In [34]:
# Import some libraries that will be necessary for working with data and displaying plots
# To visualize plots in the notebook
%matplotlib inline
import matplotlib
import matplotlib.pyplot as plt
import numpy as np
import scipy.io # To read matlab files
from scipy import spatial
import pylab
pylab.rcParams['figure.figsize'] = 8, 5
In this exercise the student will review several key concepts of Bayesian regression and Gaussian processes.
For the purpose of this exercise, the regression model is
$${s}({\bf x}) = f({\bf x}) + \varepsilon$$where ${s}({\bf x})$ is the output corresponding to input ${\bf x}$, $f({\bf x})$ is the unobservable latent function, and $\varepsilon$ is white zero-mean Gaussian noise, i.e., $\varepsilon \sim {\cal N}(0,\sigma_\varepsilon^2)$.
Though sometimes unavoidable, it is recommended not to use explicit matrix inversion whenever possible. For instance, if an operation like ${\mathbf A}^{-1} {\mathbf b}$ must be performed, it is preferable to code it using python $\mbox{numpy.linalg.lstsq}$ function (see http://docs.scipy.org/doc/numpy/reference/generated/numpy.linalg.lstsq.html), which provides the LS solution to the overdetermined system ${\mathbf A} {\mathbf w} = {\mathbf b}$.

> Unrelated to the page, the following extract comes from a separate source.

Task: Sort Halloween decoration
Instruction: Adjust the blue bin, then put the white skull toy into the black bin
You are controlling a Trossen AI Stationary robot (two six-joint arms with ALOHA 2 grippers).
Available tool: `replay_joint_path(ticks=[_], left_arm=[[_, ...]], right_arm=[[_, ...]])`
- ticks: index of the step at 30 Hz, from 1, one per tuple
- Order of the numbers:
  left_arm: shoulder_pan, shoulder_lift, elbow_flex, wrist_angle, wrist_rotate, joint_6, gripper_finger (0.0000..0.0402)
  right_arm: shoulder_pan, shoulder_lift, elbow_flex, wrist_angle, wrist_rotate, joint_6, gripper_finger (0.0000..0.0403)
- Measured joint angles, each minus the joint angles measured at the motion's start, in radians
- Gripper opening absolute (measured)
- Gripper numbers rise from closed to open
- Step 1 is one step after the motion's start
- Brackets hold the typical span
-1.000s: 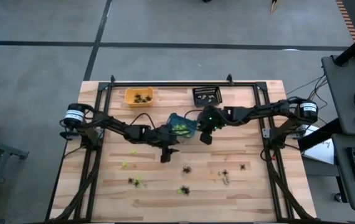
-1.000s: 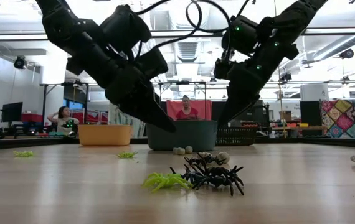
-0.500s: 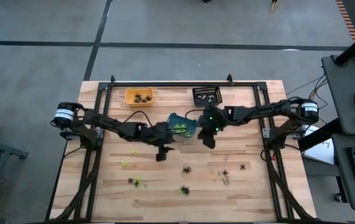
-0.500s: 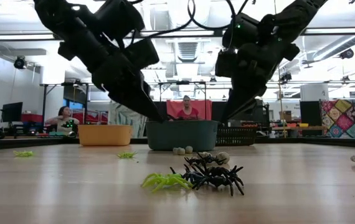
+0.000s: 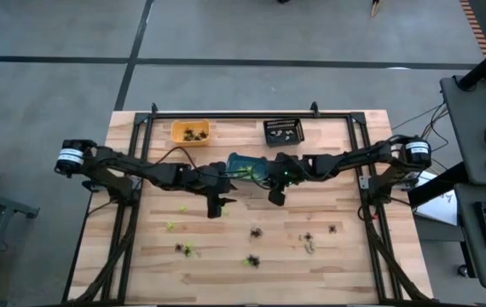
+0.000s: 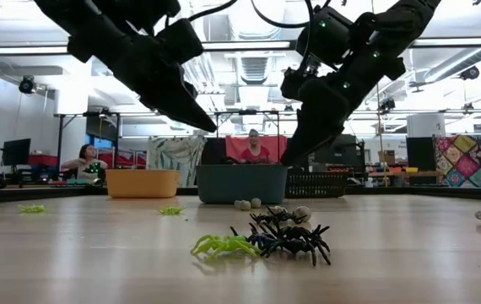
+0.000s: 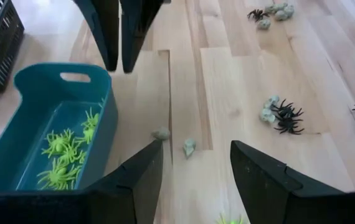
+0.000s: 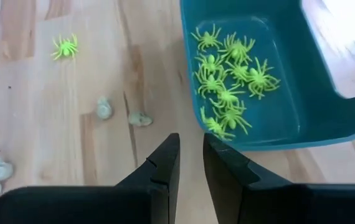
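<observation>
Teal bin (image 5: 245, 167) w/ green spiders (image 8: 230, 81) | L pincer (image 5: 215, 207) wide, empty | R pincer (image 5: 274, 196) narrow gap, empty

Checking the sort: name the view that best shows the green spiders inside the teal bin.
Right wrist view: the lime-green plastic spiders lie unobstructed in the teal plastic bin. Left wrist shows them too, smaller; high view shows specks; low view hides them.

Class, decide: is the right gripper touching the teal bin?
Apart. In the right wrist view, bare wood shows between the right gripper and the near wall of the teal bin.
</observation>
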Motion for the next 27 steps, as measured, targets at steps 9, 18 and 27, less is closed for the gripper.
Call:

Sometimes, the computation of $\log|{\mathbf A}|$ (where ${\mathbf A}$ is a positive definite matrix) can overflow available precision, producing incorrect results. A numerically more stable alternative, providing the same result is $2\sum_i \log([{\mathbf L}]_{ii})$, where $\mathbf L$ is the Cholesky decomposition of $\mathbf A$ (i.e., ${\mathbf A} = {\mathbf L}^\top {\mathbf L}$), and $[{\mathbf L}]_{ii}$ is the $i$th element of the diagonal of ${\mathbf L}$.
Non-degenerate covariance matrices, such as the ones in this exercise, are always positive definite. It may happen, as a consequence of chained rounding errors, that a matrix which was mathematically expected to be positive definite, turns out not to be so. This implies its Cholesky decomposition will not be available. A quick way to palliate this problem is by adding a small number (such as $10^{-6}$) to the diagonal of such matrix.
In [35]:
np.random.seed(3)
During this section, we will assume the following parametric model for the latent function
$$f({\bf x}) = {\bf x}^\top {\bf w}$$i.e., a linear model in the observations, where ${\bf w}$ contains the parameters of the model. The a priori distribution of ${\bf w}$ is assumed to be
$${\bf w} \sim {\cal N}({\bf 0}, \sigma_0^2~{\bf I})$$First, we are going to generate synthetic data (so that we have the ground-truth model) and use them to make sure everything works correctly and our estimations are sensible.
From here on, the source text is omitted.